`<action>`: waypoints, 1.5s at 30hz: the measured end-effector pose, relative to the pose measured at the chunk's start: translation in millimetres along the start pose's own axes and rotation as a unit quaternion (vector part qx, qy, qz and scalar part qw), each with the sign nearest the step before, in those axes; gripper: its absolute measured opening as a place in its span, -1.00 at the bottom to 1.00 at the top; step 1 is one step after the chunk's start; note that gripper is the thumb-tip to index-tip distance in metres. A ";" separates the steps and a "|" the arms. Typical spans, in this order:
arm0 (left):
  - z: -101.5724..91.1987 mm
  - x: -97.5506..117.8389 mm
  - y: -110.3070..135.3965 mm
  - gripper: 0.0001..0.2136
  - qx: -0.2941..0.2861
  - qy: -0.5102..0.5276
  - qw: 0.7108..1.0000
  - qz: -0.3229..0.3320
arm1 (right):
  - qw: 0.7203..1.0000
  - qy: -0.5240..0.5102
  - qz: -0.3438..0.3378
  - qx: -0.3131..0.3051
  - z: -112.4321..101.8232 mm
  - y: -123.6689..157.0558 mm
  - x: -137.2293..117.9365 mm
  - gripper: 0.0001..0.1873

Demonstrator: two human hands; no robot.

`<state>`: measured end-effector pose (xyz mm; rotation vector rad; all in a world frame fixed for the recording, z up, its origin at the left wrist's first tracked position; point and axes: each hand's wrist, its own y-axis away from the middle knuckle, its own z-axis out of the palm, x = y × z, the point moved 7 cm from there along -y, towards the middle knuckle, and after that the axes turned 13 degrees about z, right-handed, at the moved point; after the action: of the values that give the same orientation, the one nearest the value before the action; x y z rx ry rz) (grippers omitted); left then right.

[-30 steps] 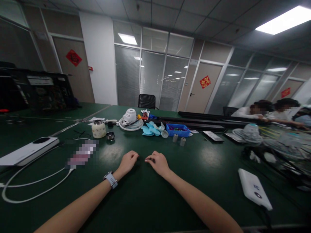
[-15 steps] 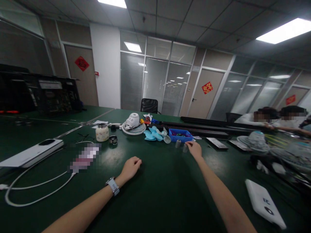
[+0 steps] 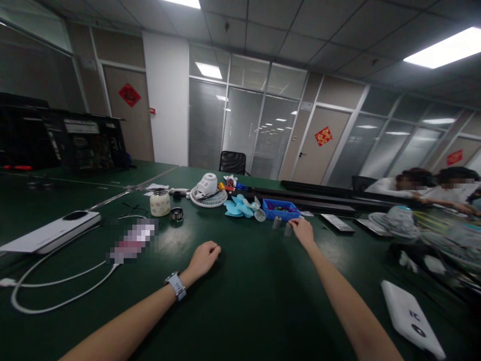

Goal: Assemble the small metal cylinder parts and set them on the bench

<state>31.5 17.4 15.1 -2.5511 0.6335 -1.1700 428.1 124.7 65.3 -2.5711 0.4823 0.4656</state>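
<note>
My right hand point(image 3: 302, 232) reaches to the far part of the table, its fingertips pinched at the top of a small grey metal cylinder point(image 3: 288, 230). Just left of it stands a second grey cylinder point(image 3: 277, 222), apart from my fingers. Behind both is a blue tray point(image 3: 273, 214) of small dark and coloured parts. Light blue fan blades point(image 3: 237, 206) lie left of the tray. My left hand point(image 3: 205, 258) rests on the green tabletop with its fingers curled in a loose fist, and nothing shows in it. A watch is on that wrist.
A white fan head with its grille point(image 3: 209, 198), a patterned jar point(image 3: 160, 203) and its dark lid point(image 3: 176, 215) stand at the back left. A phone point(image 3: 132, 242) lies on a white cable. At right sit a white device point(image 3: 412, 319) and bagged parts point(image 3: 400, 220); two people sit beyond.
The view has shifted slightly, moving the whole scene a little in the picture. Both hands hold nearly the same places, with my right fingers still at the cylinder's top.
</note>
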 end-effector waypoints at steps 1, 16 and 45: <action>0.0 0.2 -0.1 -0.66 -0.001 0.002 1.000 0.000 | 1.000 0.002 -0.003 -0.005 0.3 -0.5 -0.8 -0.74; 1.7 0.3 -1.8 -0.67 -0.015 -0.006 1.000 0.015 | 0.999 0.037 -0.016 0.009 7.3 -9.7 -22.8 -0.39; 13.0 68.5 12.9 -0.69 0.010 0.109 0.983 0.147 | 0.930 -0.233 -0.208 -0.196 2.1 213.9 -134.4 -0.71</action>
<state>77.6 -26.6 46.1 -2.2296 1.0036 -1.3472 221.1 -16.7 34.2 -2.6860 -0.3539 1.0603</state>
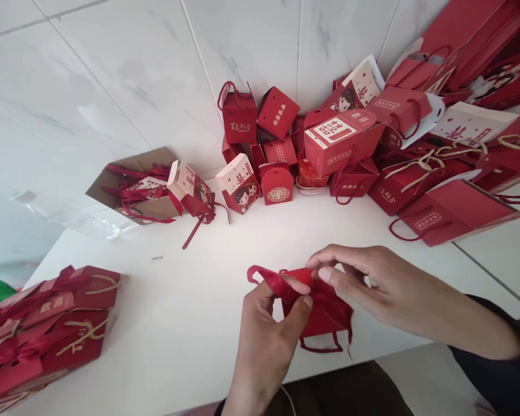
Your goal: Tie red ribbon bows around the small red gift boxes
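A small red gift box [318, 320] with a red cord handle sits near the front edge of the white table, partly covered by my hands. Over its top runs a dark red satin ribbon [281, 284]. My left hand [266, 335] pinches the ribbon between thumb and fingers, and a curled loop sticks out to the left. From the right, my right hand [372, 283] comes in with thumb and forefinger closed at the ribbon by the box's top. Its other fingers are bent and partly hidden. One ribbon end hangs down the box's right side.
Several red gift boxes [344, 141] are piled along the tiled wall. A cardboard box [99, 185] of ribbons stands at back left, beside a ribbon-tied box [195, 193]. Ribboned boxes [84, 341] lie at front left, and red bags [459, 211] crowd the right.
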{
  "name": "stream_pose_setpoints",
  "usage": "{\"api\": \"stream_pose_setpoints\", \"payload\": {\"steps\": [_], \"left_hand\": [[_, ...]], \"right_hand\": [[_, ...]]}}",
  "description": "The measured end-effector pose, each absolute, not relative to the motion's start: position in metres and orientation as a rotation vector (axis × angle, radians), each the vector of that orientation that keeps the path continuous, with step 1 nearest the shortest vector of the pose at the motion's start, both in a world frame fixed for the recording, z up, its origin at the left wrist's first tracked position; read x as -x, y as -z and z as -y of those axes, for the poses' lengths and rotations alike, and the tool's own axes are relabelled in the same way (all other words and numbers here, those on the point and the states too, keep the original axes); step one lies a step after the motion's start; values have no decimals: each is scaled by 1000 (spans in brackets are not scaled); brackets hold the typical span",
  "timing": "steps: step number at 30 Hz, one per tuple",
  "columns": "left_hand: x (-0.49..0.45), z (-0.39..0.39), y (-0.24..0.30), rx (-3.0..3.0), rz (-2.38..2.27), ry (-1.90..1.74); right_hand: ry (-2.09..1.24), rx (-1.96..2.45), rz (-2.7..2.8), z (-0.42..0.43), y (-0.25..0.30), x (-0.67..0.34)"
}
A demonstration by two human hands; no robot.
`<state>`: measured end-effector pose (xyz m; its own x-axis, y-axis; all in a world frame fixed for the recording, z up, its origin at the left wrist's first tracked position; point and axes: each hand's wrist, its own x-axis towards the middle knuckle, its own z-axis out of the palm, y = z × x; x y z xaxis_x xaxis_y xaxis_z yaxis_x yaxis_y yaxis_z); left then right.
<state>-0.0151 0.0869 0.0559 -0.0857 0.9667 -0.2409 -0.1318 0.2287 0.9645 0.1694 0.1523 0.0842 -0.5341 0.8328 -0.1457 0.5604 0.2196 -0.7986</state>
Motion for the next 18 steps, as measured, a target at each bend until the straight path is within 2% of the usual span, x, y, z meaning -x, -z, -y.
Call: {"api": "stream_pose_setpoints", "payload": {"steps": [6, 10, 18], "left_hand": [[6, -85, -37, -1351, -1575, -1451], [12, -86, -25, -1616, -1576, -1463], [9, -80, -33, -1273, -1623, -1362]], "right_hand": [[-1400, 1205, 2164, -155, -74, -157], [-1460, 1230, 2162, -156, -70, -156], [-1427, 1275, 2120, -154, -71, -159]]}}
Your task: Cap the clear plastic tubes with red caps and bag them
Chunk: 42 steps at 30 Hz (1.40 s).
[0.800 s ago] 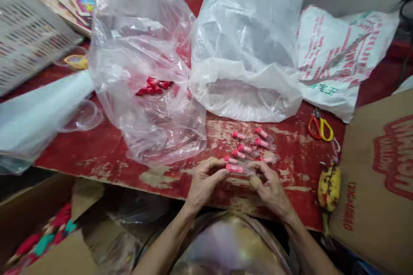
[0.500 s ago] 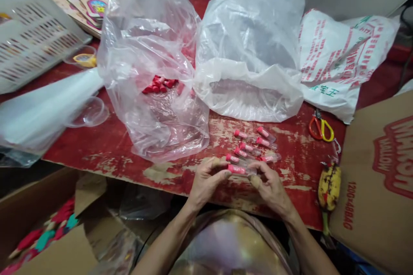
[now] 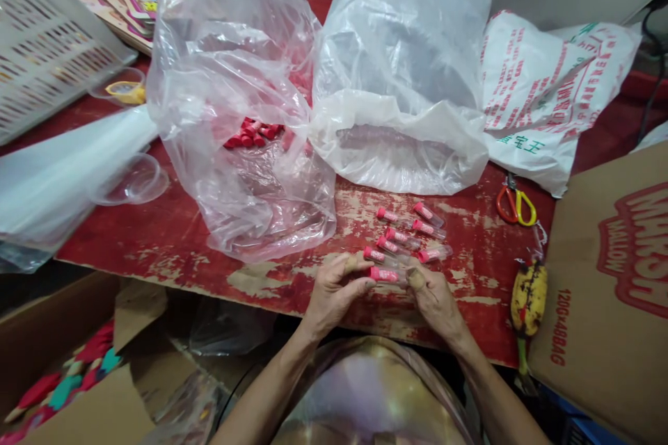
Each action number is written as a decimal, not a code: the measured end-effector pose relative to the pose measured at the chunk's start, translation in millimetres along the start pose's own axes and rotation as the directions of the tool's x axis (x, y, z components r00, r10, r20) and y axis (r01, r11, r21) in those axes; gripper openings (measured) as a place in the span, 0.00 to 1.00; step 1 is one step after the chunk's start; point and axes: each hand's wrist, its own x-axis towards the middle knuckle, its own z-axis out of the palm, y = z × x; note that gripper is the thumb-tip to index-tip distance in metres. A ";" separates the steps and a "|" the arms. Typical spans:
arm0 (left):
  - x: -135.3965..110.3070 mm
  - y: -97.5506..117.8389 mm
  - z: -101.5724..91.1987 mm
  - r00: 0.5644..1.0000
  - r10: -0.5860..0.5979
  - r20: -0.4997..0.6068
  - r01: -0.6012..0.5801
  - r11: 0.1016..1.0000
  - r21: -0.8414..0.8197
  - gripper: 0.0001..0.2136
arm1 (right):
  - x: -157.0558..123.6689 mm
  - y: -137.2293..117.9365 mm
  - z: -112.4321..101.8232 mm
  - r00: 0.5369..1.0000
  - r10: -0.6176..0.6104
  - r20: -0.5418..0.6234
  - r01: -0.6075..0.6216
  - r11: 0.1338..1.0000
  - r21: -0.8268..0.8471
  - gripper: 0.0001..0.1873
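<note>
Where hands (image 3: pixel 332 289) (image 3: pixel 437 297) pinch, a tube (image 3: pixel 385 275) lies between.

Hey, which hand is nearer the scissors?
Right. The right hand is left of the scissors and lower in the picture; the left hand is farther left, at the red end of a tube.

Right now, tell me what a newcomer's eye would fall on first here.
Probably the puffed, cloudy bag at the back of the worn red table, with a clearer bag to its left. Next, the pink-topped tube held between the left hand and right hand near the front edge. The bold-lettered carton fills the right side.
</note>
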 end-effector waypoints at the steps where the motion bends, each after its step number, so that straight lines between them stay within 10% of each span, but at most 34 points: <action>1: 0.2 -0.1 0.1 1.000 -0.009 -0.019 0.009 1.000 0.003 0.07 | 0.2 -0.1 -0.6 1.000 0.008 0.010 -0.008 1.000 0.001 0.17; 23: -4.7 -2.9 -10.1 0.987 -0.161 -0.025 0.159 0.985 -0.064 0.08 | 3.7 -4.3 8.3 0.991 -0.116 0.070 0.125 0.982 -0.142 0.11; 31: 1.3 -16.1 -24.2 0.919 -0.354 -0.173 0.325 0.929 -0.176 0.15 | 61.2 -21.2 27.8 0.935 -0.285 0.212 0.354 0.709 -0.610 0.10; 37: 0.1 -8.8 -32.3 0.938 -0.231 -0.260 0.246 0.969 0.028 0.10 | 84.2 -26.7 36.5 0.957 -0.220 0.192 0.283 0.540 -0.793 0.12; 42: 9.8 39.1 -43.6 0.982 -0.034 -0.188 0.064 0.986 0.154 0.08 | 77.9 -47.7 24.7 0.915 -0.360 0.183 0.394 0.695 -0.602 0.14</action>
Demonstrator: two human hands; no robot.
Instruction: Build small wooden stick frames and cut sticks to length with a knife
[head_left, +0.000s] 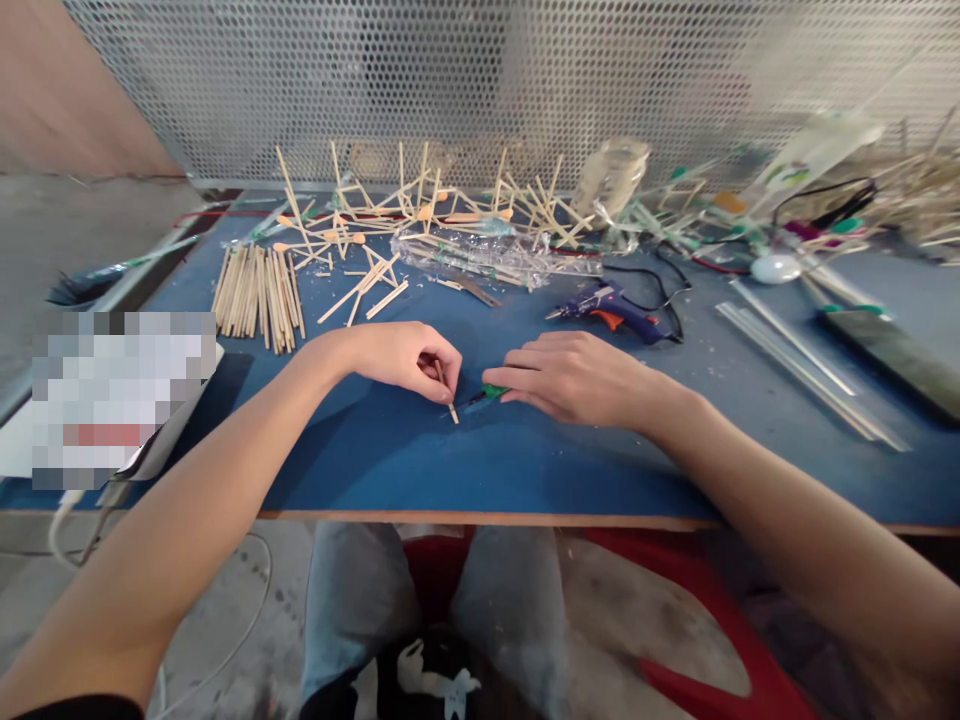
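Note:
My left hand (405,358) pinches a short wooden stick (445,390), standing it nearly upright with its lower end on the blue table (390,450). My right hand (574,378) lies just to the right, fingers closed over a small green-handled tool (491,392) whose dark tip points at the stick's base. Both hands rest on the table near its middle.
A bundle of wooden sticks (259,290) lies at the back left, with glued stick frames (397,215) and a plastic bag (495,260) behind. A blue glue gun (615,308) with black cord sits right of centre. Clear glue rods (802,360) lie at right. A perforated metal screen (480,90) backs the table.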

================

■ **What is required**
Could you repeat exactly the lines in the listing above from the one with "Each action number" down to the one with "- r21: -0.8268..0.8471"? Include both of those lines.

■ **Output below**
Each action number is written as a decimal, not a code: the measured end-effector pose relative to the pose measured at the chunk's start, translation in millimetres along the start pose's own axes and rotation as the directions of the tool's x axis (x, y, z components r00, r10, r20) and y axis (r01, r11, r21) in those axes; gripper openings (measured) as a place in the span, 0.00 to 1.00; step 1 is one step after the chunk's start; point and axes: each hand's wrist, its own x-axis towards the middle knuckle, its own z-axis out of the palm, y = z × x; note that gripper is the thumb-tip to index-tip distance in metres. A ";" separates the steps and a "|" the arms. Typical spans:
arm0 (left):
  - x: -135.3965..110.3070 mm
  - y: -97.5506..117.8389 mm
  - z: -101.5724..91.1987 mm
  - r00: 0.5644..1.0000
  - r10: -0.5860..0.5979
  - r20: -0.4997..0.6068
  - r01: -0.6012..0.5801
  - r11: 0.1016..1.0000
  - r21: -0.8414..0.8197
  - gripper: 0.0001..0.2136
arm1 (right):
  - x: -157.0558..123.6689 mm
  - y: -137.2293..117.9365 mm
  - z: -112.4321..101.8232 mm
  - r00: 0.5369..1.0000
  - r10: -0.6176..0.6104
  - r20: -0.5418..0.6234
  - r01: -0.6075..0.6216
  - r11: 0.1338..1.0000
  - r21: -0.8268..0.8471

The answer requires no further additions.